5 Kualitas seputar kualitas-kualitas Ilahi

Mengenai hakikat Allah, Thomas Aquinas merasa bahwa pendekatan terbaik, yang lazim disebut via negativa, adalah mempertimbangkan apa yang bukan Allah. Hal ini membuatnya mengajukan 5 pernyataan seputar kualitas-kualitas Ilahi:

  1. Allah itu sederhana, tanpa tata susun bagian-bagian, seperti tubuh dan jiwa, atau materia (materi) dan forma (bentuk).

  2. Allah itu sempurna, tidak kekurangan apa-apa. Maksudnya, Allah dibedakan dari keberadaan lainnya karena aktualitas Allah yang lengkap dan penuh.

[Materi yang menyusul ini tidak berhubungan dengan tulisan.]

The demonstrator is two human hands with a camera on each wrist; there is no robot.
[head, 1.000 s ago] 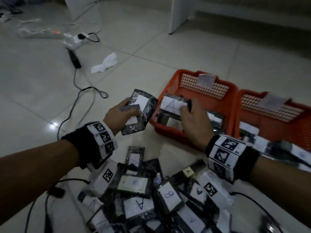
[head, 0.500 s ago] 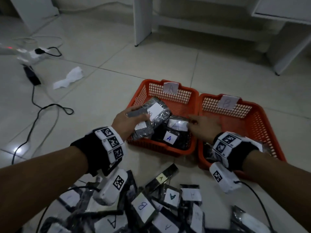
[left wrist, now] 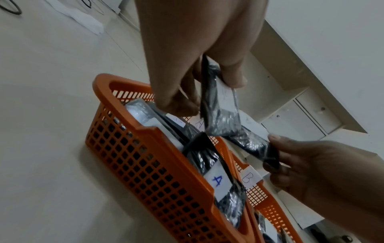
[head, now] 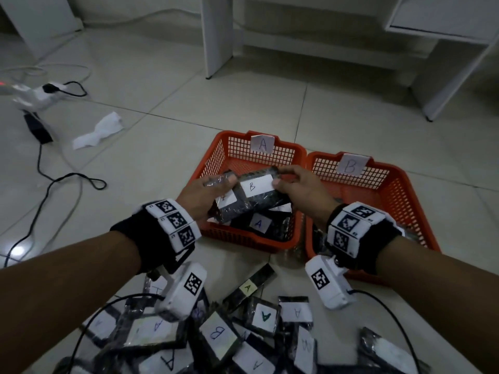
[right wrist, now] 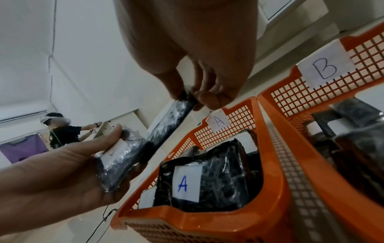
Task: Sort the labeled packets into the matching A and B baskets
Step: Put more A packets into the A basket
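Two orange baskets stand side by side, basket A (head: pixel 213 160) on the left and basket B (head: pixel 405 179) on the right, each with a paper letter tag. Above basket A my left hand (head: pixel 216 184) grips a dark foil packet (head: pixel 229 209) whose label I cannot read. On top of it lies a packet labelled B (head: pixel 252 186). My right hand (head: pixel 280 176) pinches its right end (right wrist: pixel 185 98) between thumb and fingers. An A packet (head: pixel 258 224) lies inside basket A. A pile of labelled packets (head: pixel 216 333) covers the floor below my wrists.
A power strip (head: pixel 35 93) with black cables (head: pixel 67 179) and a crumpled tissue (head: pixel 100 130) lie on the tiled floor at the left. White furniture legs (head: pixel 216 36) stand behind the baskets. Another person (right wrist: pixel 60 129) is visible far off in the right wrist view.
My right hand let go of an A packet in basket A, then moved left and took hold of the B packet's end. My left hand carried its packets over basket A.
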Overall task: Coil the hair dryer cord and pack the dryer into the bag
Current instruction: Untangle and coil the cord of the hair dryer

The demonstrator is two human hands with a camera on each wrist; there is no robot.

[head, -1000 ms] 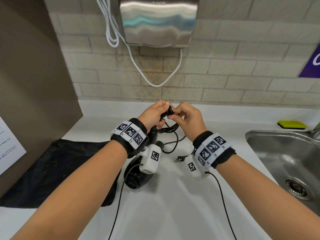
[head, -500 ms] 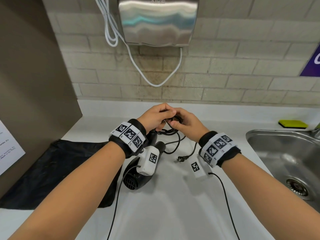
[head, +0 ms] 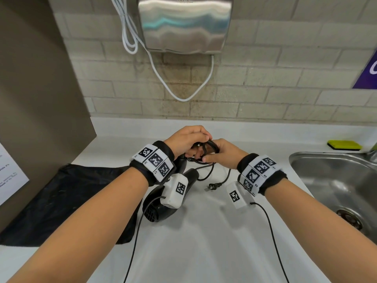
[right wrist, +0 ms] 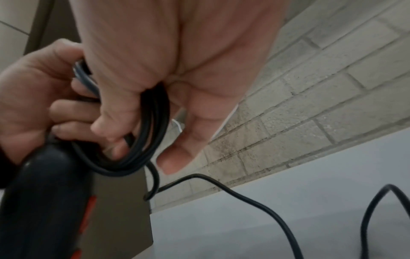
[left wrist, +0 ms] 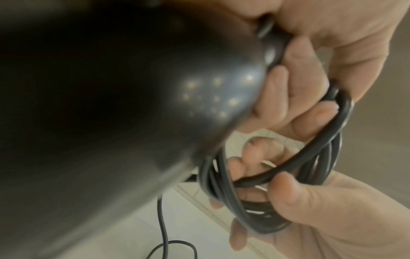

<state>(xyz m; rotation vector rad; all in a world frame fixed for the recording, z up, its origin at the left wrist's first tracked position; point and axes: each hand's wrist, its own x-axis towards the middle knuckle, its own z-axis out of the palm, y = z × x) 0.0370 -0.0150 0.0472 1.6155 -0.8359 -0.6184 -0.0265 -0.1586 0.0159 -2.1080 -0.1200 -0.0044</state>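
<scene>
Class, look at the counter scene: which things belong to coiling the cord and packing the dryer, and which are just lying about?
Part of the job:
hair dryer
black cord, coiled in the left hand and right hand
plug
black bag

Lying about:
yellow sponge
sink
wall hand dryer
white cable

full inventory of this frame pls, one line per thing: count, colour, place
hair dryer: 1, black, on the counter, centre
cord: 1, black, mostly coiled in both hands
plug: 1, black, loose on the counter under the hands
bag: 1, black, flat on the counter, left
counter: 1, white
sink: 1, steel, right
sponge: 1, yellow-green, behind the sink
hand dryer: 1, steel, on the brick wall
white cable: 1, hanging below it
left hand: holds coil and dryer handle
right hand: holds coil
</scene>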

Thomas Aquinas mendefinisikan Allah sebagai ‘Ipse Actus Essendi subsistens,’ tindakan subsisten keberadaan (tindakan dari keberadaan atau esensi tanpa ketergantungan pada keberadaan lainnya).

  3. Allah itu tanpa batas. Maksudnya, Allah tidak terbatas pada penghalang-penghalang yang membatasi makhluk-makhluk ciptaan secara fisik, intelektual, maupun emosional. Ketidakterbatasan tersebut perlu dibedakan dari ketidakterbatasan ukuran dan ketidakterbatasan kuantitas.

  4. Allah itu lestari, tidak dapat mengalami perubahan pada tingkatan-tingkatan karakter dan esensi Allah.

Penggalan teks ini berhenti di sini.